▸ **Task item**: The listing below is to be reproduced in full, character for character.

★ ★ ★ ★

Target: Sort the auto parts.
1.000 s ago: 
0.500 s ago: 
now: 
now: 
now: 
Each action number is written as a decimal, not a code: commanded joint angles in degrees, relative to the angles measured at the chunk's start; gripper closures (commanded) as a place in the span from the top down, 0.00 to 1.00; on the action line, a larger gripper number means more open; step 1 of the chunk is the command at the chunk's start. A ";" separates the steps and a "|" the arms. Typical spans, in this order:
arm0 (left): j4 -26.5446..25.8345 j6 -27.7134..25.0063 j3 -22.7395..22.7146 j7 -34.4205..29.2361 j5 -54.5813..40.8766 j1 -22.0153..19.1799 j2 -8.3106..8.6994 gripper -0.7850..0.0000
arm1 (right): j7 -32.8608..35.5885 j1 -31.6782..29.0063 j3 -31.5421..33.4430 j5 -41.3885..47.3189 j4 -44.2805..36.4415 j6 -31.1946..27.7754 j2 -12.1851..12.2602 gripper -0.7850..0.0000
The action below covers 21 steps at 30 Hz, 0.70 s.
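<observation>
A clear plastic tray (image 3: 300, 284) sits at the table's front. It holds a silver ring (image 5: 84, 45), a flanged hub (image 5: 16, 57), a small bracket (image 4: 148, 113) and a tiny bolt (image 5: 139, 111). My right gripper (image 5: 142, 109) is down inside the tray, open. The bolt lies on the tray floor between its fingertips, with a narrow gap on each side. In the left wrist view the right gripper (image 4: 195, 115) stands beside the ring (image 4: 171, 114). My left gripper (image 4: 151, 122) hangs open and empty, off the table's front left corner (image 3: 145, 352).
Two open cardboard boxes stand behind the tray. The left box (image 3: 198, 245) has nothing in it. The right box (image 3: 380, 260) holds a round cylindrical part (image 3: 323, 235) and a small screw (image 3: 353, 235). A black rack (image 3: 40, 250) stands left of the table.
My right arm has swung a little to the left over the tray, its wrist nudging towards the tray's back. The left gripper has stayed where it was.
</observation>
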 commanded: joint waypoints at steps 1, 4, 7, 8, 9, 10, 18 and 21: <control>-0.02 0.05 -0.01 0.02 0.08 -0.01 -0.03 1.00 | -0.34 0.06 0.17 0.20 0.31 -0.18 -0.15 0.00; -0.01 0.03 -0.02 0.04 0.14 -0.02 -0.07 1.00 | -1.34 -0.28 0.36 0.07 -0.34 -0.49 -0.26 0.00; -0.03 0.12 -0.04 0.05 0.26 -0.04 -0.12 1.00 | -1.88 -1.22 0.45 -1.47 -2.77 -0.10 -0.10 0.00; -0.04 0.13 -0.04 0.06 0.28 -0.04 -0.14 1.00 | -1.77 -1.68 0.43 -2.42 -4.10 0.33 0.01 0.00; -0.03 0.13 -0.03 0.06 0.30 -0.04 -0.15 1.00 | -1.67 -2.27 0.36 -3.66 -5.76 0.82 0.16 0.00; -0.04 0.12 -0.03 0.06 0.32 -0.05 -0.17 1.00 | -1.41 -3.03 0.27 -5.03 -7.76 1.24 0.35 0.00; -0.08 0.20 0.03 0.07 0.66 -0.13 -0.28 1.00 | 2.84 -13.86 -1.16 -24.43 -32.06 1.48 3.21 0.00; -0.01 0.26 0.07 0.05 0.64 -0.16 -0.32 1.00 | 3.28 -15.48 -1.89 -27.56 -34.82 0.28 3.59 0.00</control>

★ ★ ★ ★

▸ **Exercise response**:
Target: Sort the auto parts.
1.000 s ago: 
0.500 s ago: 
now: 
now: 
now: 
Each action number is written as a decimal, not a code: commanded joint angles in degrees, relative to the angles measured at the chunk's start; gripper closures (commanded) as a place in the span from the top down, 0.00 to 1.00; on the action line, a larger gripper number means more open; step 1 of the chunk is the command at the chunk's start. A ";" separates the steps and a "|" the arms. Typical spans, in this order:
arm0 (left): j4 -26.5446..25.8345 j6 -27.7134..25.0063 j3 -22.7395..22.7146 j7 -34.4205..29.2361 j5 -54.5813..40.8766 j1 -22.0153..19.1799 j2 -8.3106..8.6994 gripper -0.7850..0.0000
arm1 (right): j7 -32.8608..35.5885 j1 -31.6782..29.0063 j3 -31.5421..33.4430 j5 -41.3885..47.3189 j4 -44.2805..36.4415 j6 -31.1946..27.7754 j2 -12.1851..12.2602 gripper -0.7850..0.0000
The action below covers 21 steps at 30 Hz, 0.70 s.
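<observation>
A clear plastic tray (image 3: 300, 284) sits at the table's front. It holds a silver ring (image 5: 84, 45), a flanged hub (image 5: 16, 57), a small bracket (image 4: 148, 113) and a tiny bolt (image 5: 139, 111). My right gripper (image 5: 142, 109) is down inside the tray, open. The bolt lies on the tray floor between its fingertips, with a narrow gap on each side. In the left wrist view the right gripper (image 4: 195, 115) stands beside the ring (image 4: 171, 114). My left gripper (image 4: 151, 122) hangs open and empty, off the table's front left corner (image 3: 145, 352).
Two open cardboard boxes stand behind the tray. The left box (image 3: 198, 245) has nothing in it. The right box (image 3: 380, 260) holds a round cylindrical part (image 3: 323, 235) and a small screw (image 3: 353, 235). A black rack (image 3: 40, 250) stands left of the table.
My right arm has swung a little to the left over the tray, its wrist nudging towards the tray's back. The left gripper has stayed where it was.
</observation>
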 commanded: joint waypoints at steps 1, 4, 7, 8, 9, 10, 18 and 21: <control>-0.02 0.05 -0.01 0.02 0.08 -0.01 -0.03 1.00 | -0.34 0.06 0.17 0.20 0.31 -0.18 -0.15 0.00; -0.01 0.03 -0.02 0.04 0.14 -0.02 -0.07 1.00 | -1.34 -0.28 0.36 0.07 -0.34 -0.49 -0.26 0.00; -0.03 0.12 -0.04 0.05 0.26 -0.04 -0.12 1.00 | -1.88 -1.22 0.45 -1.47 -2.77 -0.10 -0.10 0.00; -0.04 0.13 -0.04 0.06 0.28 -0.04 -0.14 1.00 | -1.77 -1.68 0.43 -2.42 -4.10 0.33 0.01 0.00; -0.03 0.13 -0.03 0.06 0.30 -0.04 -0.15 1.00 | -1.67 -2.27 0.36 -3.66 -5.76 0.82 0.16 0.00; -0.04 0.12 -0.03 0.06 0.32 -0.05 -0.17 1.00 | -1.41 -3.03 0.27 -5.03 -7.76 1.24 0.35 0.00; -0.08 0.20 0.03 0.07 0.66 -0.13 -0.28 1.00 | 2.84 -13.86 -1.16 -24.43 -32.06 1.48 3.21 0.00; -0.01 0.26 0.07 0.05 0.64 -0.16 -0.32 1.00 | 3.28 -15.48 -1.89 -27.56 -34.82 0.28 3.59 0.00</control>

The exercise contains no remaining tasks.